Evaluation of Spatiotemporal Patterns and Water Quality Conditions Using Multivariate Statistical Analysis in the Yangtze River, China
Round 1
Reviewer 1 Report
The article entitled “Evaluation of Spatiotemporal Patterns and Water Quality Conditions Using Multivariate Statistical Analysis in the Yangtze River, China” presents analyzes of 9 water quality parameters and WQI through PCA and cluster analysis, for 33 monitoring stations in the Yangtze River watershed. As an opinion, here are the main recommendations for the article:
- Keywords must be different from the words present in the title, to increase the search possibilities of the article;
- Figure 1 must be redone. What is the watershed location in China (not possible to see in the figure)? Submit an altitude map of the basin and a map of land use and occupation, with the location of stations, as these factors interfere with water quality. Furthermore, note that on the left of the image, there is a river section that is not part of the hydrographic basin, raising doubts about its delimitation. It is recommended that authors use the watershed delimitation and not the “province border”. The legend of the figure with the names of the stations can be converted into a table, which includes latitude, longitude, altitude, drainage area up to the sampling point and percentage of failures.

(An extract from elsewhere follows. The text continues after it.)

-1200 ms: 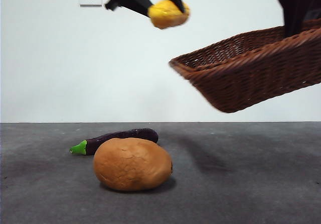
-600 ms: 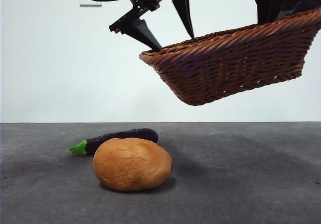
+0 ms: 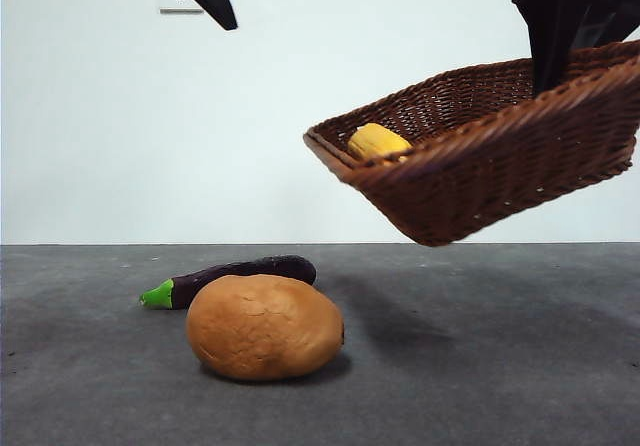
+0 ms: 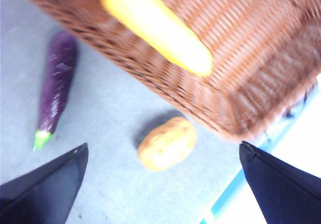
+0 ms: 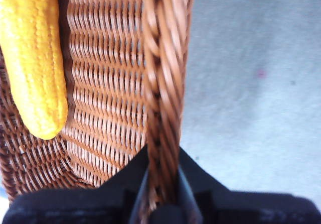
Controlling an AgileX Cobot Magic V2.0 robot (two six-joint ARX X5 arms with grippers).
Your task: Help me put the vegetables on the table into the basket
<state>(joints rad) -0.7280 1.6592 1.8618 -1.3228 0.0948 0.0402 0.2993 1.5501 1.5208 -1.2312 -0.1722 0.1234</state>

- What is the climatic seasonality in this hydrographic basin, mainly the rainfall levels in the four seasons of the year evaluated? Insert charts or maps that exhibit the same behavior
- The collections were monthly (Item 2.2) - is it possible to observe this only in the results? What are the laboratory procedures or methodologies used by MEE or RESDC to analyze the 9 evaluated parameters (cite methodologies, protocols – if any, and their references)?

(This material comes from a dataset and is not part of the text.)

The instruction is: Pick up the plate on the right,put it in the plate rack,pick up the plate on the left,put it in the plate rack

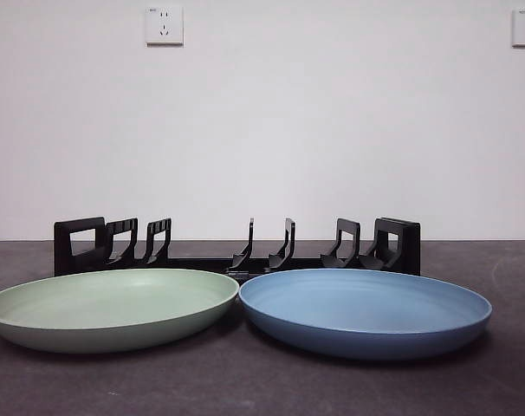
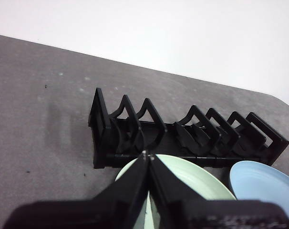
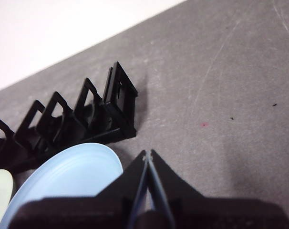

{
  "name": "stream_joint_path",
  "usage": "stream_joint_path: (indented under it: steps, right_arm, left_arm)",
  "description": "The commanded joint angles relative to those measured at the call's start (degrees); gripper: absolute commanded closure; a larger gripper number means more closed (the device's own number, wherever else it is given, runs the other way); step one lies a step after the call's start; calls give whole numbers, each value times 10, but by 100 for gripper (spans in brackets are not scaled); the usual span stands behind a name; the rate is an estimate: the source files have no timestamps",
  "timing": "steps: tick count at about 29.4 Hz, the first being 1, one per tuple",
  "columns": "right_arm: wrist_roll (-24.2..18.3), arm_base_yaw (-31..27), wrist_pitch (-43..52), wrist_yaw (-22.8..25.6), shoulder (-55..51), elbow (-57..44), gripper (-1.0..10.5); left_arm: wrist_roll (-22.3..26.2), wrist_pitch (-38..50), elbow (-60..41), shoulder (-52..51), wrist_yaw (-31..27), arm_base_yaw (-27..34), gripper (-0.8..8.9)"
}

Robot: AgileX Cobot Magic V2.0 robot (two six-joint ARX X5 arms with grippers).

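we see two plates flat on the dark bench [image 1: 37, 381], side by side, rims nearly touching. green plate [image 1: 111, 308] on the left, blue plate [image 1: 365, 310] on the right. black plate rack [image 1: 236, 247] sits just behind both, long side facing us, all slots without plates, blocky looped ends at each side. white wall behind with two sockets [image 1: 164, 25]. neither arm shows in the front view. from the wrist views, left pincer [image 2: 148, 155] hangs above the green plate near the rack, jaws closed tip to tip, holding nothing. right pincer [image 3: 148, 153] is above the bench beside the blue plate's edge, near the rack's end, jaws also closed and holding nothing.
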Motion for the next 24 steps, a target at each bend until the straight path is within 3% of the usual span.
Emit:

- Present the methodologies for generating maps (Figure 3), interpolator, semivariogram and type of regression, among other details. Spatial distributions are representative when they present good distribution of points, which is not observed in the West and Southeast regions of the evaluated basin. How to justify that the maximum or minimum values always occur in these regions, and for some parameters wide ranges of variation are still observed in these regions without any sampling point. Present more details of these spatial distributions.
- Table 2 needs to be better formatted (the visualization of the values is confusing due to the alignments).

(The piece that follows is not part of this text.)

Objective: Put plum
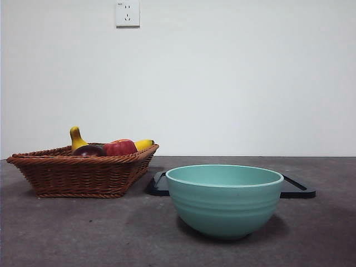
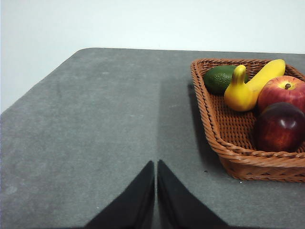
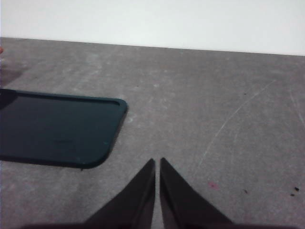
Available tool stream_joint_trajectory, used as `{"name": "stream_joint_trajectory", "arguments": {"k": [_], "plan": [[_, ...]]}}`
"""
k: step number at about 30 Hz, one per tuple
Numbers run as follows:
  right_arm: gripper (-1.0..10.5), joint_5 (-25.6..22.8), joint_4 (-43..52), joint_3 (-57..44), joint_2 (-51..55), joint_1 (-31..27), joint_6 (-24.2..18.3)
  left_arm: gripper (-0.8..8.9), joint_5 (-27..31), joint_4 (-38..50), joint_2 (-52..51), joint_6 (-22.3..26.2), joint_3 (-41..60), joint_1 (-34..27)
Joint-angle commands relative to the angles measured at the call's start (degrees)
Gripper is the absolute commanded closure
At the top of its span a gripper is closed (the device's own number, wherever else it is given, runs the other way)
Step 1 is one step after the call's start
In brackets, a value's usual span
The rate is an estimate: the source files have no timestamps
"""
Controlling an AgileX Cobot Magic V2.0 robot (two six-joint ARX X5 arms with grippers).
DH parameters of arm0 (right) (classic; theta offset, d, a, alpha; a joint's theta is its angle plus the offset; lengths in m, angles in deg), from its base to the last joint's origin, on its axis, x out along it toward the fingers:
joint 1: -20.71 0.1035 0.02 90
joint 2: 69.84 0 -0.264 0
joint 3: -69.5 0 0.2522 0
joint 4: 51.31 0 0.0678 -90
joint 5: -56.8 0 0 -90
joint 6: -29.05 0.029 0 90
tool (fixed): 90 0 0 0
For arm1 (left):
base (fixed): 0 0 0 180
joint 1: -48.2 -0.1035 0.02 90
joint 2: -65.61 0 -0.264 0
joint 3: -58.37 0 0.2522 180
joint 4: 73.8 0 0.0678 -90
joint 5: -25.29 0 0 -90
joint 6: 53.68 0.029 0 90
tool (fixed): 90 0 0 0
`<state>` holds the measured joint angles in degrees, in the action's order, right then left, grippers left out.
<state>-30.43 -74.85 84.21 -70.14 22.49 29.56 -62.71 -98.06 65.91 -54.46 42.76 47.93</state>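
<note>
Two grippers wait above the grey table (image 1: 83, 233), and neither one shows in the front view. In its wrist view the left gripper (image 2: 156, 164) has its black jaws pressed together with only a hairline between them, and nothing is caught in it; it hangs over bare tabletop, well apart from the wicker basket (image 2: 214, 138) at the right of that frame. The right gripper (image 3: 157, 162) looks the same, jaws closed on nothing, with the dark flat tray (image 3: 52, 129) lying at the left of its frame.

The plum (image 2: 279, 126) sits inside the basket, near its front rim, dark maroon and glossy. A red apple (image 2: 282, 91) touches it just behind, and beside that are a yellow gourd-shaped fruit (image 2: 240, 93), a banana (image 2: 267, 74) and a green avocado (image 2: 220, 78).

From the front, the basket (image 1: 83, 175) stands at the left of the frame with the plum (image 1: 89, 151) peeking over its rim next to the apple (image 1: 119, 147). A mint-green bowl (image 1: 225, 203) stands near the camera, right of centre, with the tray (image 1: 297, 189) behind it.
</note>
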Motion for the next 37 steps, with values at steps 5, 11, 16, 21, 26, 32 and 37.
{"name": "stream_joint_trajectory", "arguments": {"k": [5, 11, 16, 21, 26, 32, 37], "plan": [[9.4, -0.3, -0.5, -0.3, 0.1, 0.0, 0.9, 8.06, 0.2, -0.3, -0.1, -0.2, 1.2, -0.1], [9.4, 0.0, 0.7, -0.3, 0.1, 0.0, 0.8, 8.06, 0.2, -0.3, -0.1, -0.2, 1.2, -0.1], [9.4, 0.0, 0.7, -0.3, 0.1, 0.0, 0.8, 8.06, 0.2, -0.3, -0.1, -0.2, 1.2, -0.1], [9.4, 0.0, 0.7, -0.3, 0.1, 0.0, 0.8, 8.06, 0.2, -0.3, -0.1, -0.2, 1.2, -0.1], [9.4, 0.0, 0.7, -0.3, 0.1, 0.0, 0.8, 8.06, 0.2, -0.3, -0.1, -0.2, 1.2, -0.1], [9.4, 0.0, 0.7, -0.3, 0.1, 0.0, 0.8, 8.06, 0.2, -0.3, -0.1, -0.2, 1.2, -0.1], [9.4, 0.0, 0.7, -0.3, 0.1, 0.0, 0.8, 8.06, 0.2, -0.3, -0.1, -0.2, 1.2, -0.1]]}}
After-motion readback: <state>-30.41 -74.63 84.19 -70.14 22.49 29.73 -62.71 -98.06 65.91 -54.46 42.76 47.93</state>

- Present graphs or a table, which indicate the annual seasonality of the 9 parameters and the IQA, with the lines of the Class I Standards (Figure 2 does not allow to verify differences). In addition, it is necessary to carry out a non-parametric statistical analysis (Kruskall Wallis test, for example) to verify the differences between the monthly averages per season and per month (as shown in Table 2 - TUR, there is a large variation between maximums and minimums for all parameters when grouped into a season)
- HCA presented distribution according to the regions of the basin (Figure 5)? The present discussion of this result (why did this happen? Is it expected for other places?)
- PCA to be representative when the reductions for PC1 and PC2, it is expected that accumulated Eigenvalue is greater than 75% (some authors indicate at least 80%). In this case, as there are only 9 parameters, it is observed that from PC3 to PC5, for most cases, each new component would be represented by 1 parameter. The authors must present these results/discussion, to justify the low Eigenvalue values obtained by PC.
- in the title of Figure 6, do A1, A2, A3 indicate the regions of the basin? This should be clear in the title. And in Figure 6d, which represents “annual”, is it observed that there are few points when compared to 6a and 6b? check these figures
- The conclusions must respond to the objective of the article. They must be clear, direct and objective (first paragraph, for example, can be disregarded).
Author Response
Please see the attachment.
Author Response File: Author Response.docx
Reviewer 2 Report
This paper summarises the results of water quality monitoring of the Yangtze River. The authors used a standard. statistical methods to arrive at an expected conclusion that the water quality of such a large freshwater system possesses spatiotemporal dimensions. This paper's value is that the study has a quantitative character. The problem with this study is the large scale of the study, which naturally dismisses local-scale pollution, yet still causes environmental damage.
Author Response
Please see the attachment.
Author Response File: Author Response.docx
Round 2
Reviewer 1 Report
The article entitled “Evaluation of Spatiotemporal Patterns and Water Quality Conditions Using Multivariate Statistical Analysis in the Yangtze River, China” in its second revision, presents significant improvements and all suggestions/comments were accepted or duly answered. I recommend "accept" for publication.